### Exercise
Using the entries that follow, transcribe only the lines from the line with "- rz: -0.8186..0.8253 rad" to the line with "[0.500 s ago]", both included, exactly as they stand and without pictures.

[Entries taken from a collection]
>>>>

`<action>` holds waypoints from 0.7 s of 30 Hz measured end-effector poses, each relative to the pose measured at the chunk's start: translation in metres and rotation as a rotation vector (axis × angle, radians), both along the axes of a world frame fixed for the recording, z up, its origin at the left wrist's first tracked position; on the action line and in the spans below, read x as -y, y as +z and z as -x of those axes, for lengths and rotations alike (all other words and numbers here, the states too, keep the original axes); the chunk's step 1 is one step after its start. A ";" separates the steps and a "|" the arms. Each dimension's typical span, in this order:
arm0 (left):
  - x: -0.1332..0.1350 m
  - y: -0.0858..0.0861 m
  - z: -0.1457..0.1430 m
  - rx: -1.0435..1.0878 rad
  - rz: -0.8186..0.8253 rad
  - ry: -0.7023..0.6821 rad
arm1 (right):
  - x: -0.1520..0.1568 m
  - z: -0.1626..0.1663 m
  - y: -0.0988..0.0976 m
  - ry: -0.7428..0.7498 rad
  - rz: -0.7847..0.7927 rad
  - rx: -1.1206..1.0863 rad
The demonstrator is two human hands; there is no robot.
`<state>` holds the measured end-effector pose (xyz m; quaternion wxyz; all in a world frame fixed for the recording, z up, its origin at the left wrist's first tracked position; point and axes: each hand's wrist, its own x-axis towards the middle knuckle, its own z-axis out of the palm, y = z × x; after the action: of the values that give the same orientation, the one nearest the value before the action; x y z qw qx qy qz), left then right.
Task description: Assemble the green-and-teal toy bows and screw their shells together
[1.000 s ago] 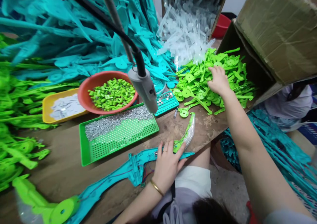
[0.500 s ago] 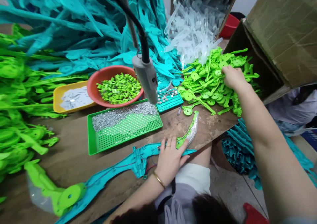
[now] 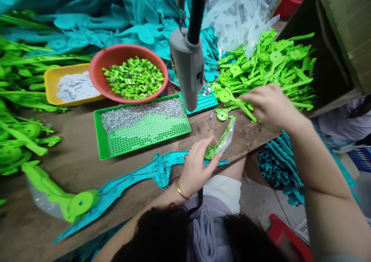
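My left hand [image 3: 197, 163] rests at the table's near edge on a long teal plastic part [image 3: 136, 177] with wires. Its thumb and fingers are arched and pinch the lower end of a curved green-and-clear piece [image 3: 224, 138]. My right hand [image 3: 269, 105] is blurred, with curled fingers. It hovers at the near edge of a heap of lime-green plastic parts [image 3: 272, 65]. One green part [image 3: 242, 107] sticks out from its fingers to the left.
A grey powered screwdriver [image 3: 187, 68] hangs over the table's middle. Behind it are a green screw tray [image 3: 100, 146], a red bowl [image 3: 116, 53] of green bits, a yellow tray [image 3: 50, 80], a small teal tray [image 3: 203, 101], clear parts [image 3: 240, 14] and a cardboard box [image 3: 344, 30].
My right hand pulled back out of the green heap toward me with a green part. My left hand's fingers lifted from flat to arched. The view tilted down and closer.
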<state>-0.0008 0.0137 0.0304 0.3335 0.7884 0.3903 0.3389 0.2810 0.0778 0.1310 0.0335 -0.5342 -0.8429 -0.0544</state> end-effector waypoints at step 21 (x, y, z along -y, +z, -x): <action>-0.007 -0.007 0.017 -0.027 -0.124 -0.089 | -0.140 -0.055 -0.046 -1.003 -0.036 -0.562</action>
<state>-0.0175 0.0208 0.0233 0.2934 0.8286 0.3375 0.3368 0.3360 0.2173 0.0846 0.2356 -0.8619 -0.4442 0.0660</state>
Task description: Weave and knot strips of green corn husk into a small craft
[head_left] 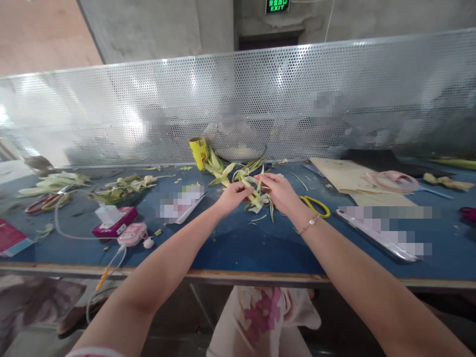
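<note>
Both my arms reach out over a blue table. My left hand is closed in a pinch on green leaf strips in the pile at the table's middle. My right hand, with a thin bracelet at the wrist, also has its fingers closed on the same bundle of strips from the right. More long leaves fan out behind the hands toward a yellow can standing at the back.
Yellow-handled scissors lie just right of my right hand. To the left sit a pink box, a small pink device with a cable, red scissors and leaf scraps. Cardboard lies right. A perforated metal screen backs the table.
</note>
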The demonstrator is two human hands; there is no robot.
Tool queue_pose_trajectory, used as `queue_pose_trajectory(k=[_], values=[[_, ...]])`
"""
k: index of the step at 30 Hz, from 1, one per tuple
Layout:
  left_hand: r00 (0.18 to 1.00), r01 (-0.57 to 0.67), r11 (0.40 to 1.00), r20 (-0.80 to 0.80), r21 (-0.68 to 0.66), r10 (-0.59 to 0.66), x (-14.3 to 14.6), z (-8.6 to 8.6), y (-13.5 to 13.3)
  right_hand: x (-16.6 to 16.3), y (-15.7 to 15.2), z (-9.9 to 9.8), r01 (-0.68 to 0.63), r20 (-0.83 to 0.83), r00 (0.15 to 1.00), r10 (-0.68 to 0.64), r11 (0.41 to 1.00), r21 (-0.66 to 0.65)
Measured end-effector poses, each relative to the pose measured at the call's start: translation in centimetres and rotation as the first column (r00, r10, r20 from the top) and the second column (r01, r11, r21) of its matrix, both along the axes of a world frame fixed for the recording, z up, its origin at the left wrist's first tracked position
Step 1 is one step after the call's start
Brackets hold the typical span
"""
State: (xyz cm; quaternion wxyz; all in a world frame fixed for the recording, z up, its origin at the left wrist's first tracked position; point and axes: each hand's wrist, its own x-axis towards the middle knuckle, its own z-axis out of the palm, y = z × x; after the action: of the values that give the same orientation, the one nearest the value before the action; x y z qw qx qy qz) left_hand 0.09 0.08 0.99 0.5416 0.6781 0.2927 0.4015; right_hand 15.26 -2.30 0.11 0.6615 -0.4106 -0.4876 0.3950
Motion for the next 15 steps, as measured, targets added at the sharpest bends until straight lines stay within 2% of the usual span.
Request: queue_pose_trajectory(k=[6,12,15], values=[[1.0,0.014,0.999,0.009,-0.048,-0.014,0.1,0.0,0.0,-0.4,-0.6,0.5,-0.001,0.079,0.997,-0.007,0.994,0.105],[0.995,0.025,0.994,0.099,-0.102,-0.015,0.1,-0.2,0.6,-0.4,-1.0,0.5,-0.094,0.26,0.963,0.072,0.993,0.074],[0.99,0.037,0.992,0.138,-0.117,-0.02,-0.1,-0.2,0.8,-0.3,-0.8,0.3,-0.103,0.353,0.933,0.071,0.992,0.074]])
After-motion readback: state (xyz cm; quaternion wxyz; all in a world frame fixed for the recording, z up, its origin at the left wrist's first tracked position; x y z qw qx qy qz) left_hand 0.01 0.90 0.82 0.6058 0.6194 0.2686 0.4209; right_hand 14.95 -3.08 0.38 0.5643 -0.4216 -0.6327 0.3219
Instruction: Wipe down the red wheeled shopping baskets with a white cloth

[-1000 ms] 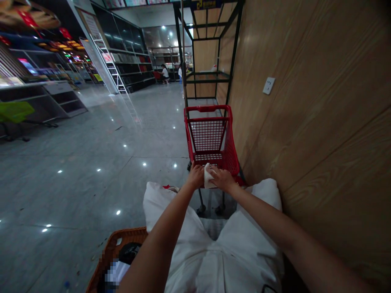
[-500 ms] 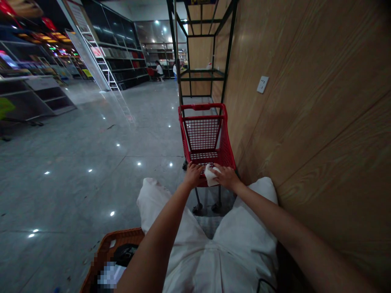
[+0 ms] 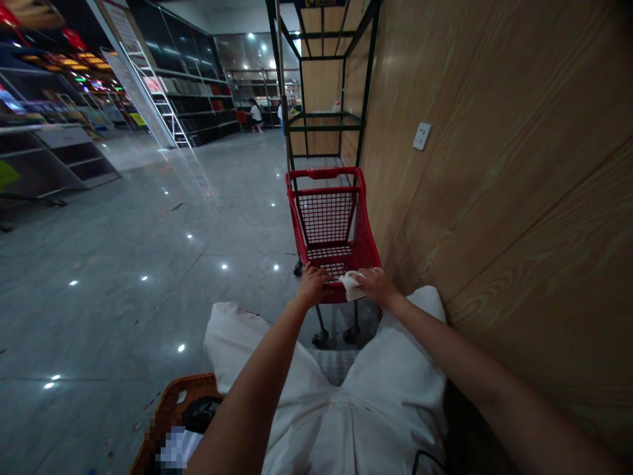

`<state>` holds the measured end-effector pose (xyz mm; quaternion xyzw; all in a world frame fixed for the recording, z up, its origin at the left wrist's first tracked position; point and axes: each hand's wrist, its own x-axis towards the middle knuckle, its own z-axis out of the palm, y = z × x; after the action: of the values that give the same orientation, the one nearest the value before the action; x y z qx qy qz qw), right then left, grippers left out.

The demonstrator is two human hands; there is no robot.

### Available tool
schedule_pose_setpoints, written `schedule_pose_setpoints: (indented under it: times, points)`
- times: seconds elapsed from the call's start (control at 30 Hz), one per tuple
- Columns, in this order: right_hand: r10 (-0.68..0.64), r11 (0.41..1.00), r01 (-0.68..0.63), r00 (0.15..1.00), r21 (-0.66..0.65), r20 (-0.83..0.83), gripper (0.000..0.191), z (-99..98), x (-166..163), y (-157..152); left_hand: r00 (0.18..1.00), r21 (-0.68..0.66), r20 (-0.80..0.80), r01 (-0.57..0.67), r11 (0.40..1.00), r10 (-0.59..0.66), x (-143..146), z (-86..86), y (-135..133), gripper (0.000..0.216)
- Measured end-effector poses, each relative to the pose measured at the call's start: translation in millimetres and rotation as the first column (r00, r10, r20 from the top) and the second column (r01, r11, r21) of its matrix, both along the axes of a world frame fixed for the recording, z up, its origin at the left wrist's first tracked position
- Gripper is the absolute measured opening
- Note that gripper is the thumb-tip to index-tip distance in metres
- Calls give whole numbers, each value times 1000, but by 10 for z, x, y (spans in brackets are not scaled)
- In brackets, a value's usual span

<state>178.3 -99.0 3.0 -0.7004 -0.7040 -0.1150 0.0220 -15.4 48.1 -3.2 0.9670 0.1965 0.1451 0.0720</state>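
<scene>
Red cart (image 3: 330, 218) stands by wood wall (image 3: 494, 165), its near rim at person's knees. Left hand (image 3: 312, 285) closed on that rim. Right hand (image 3: 376, 285) pinches white wipe (image 3: 351, 285) against rim, wiping, prob mid-step. Next stroke needs steady cart.

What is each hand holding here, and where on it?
The left hand grips the near rim of the red cart. The right hand holds a white cloth by one end, pressed on that rim.
</scene>
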Motion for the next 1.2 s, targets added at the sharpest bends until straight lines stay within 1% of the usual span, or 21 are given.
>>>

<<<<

### Task result
  - rz: -0.8186..0.8253 rad
  - ry: -0.7023..0.6821 rad
arm1 (right):
  - x: -0.1520..0.1568 m
  - z: -0.1626..0.1663 m
  - y: -0.0988..0.0976 m
  - ry: -0.7428..0.7498 rad
  - rz: -0.7847..0.7927 rad
  - rx: -1.1206..1.0863 rad
The demonstrator is two human hands; there is no robot.
`<state>` holds the measured end-effector pose (xyz m; quaternion wxyz; all in a world frame fixed for the recording, z up, its origin at the left wrist's first tracked position; point and axes: each hand's wrist, its own x-axis towards the middle knuckle, its own z-axis out of the palm, y = z × x; after the action: of the values that give the same orientation, the one nearest the value before the action; x y z qw qx qy qz), left then right.
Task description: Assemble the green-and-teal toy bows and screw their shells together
[1.000 s ago] 
[0.500 s ago] 

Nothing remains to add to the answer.